Please transcribe the lines below exactly, and leave every image behind.

### Dataset section
* * *

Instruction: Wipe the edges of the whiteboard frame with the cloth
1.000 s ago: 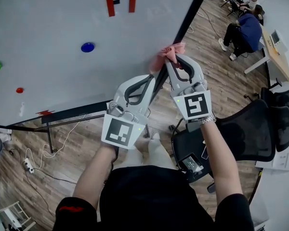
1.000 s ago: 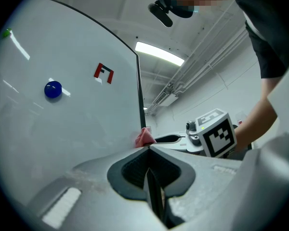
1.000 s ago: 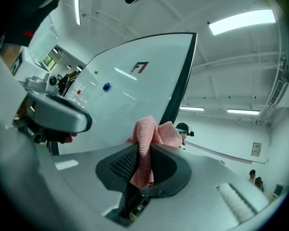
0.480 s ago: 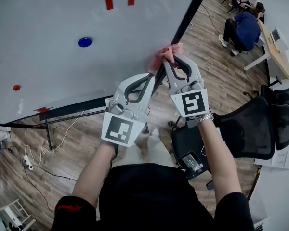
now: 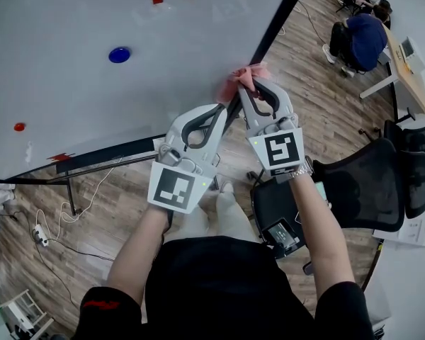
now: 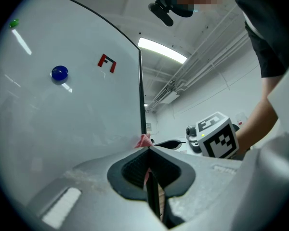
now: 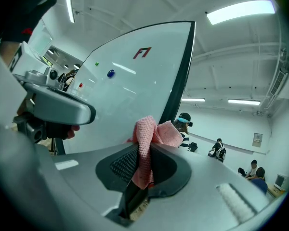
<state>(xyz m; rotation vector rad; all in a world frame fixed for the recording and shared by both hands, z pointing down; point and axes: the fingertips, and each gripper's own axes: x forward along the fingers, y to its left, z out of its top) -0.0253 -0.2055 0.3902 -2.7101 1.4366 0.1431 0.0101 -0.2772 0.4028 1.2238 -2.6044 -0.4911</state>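
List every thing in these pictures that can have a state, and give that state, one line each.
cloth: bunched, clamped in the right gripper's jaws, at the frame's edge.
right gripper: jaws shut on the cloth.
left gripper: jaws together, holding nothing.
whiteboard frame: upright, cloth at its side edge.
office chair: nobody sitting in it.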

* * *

### Response
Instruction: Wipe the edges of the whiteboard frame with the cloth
1.000 s ago: 
1.000 s ago: 
1.000 s ago: 
0.480 s ago: 
now: 
now: 
now: 
<state>(xyz m; rotation vector rad; all in a world frame fixed for the recording and shared by both hands, z pointing down; point and axes: the fingertips, and each gripper's own axes: x forward along the fingers, y to its left, z out of its top) -0.0253 -0.2055 0.3902 -2.7101 1.4366 0.1431 0.0101 -0.2772 0.4028 1.2238 -2.6044 -0.4911</state>
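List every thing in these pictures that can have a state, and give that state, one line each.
cloth: bunched, clamped in the right gripper's jaws, at the frame's edge.
right gripper: jaws shut on the cloth.
left gripper: jaws together, holding nothing.
whiteboard frame: upright, cloth at its side edge.
office chair: nobody sitting in it.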

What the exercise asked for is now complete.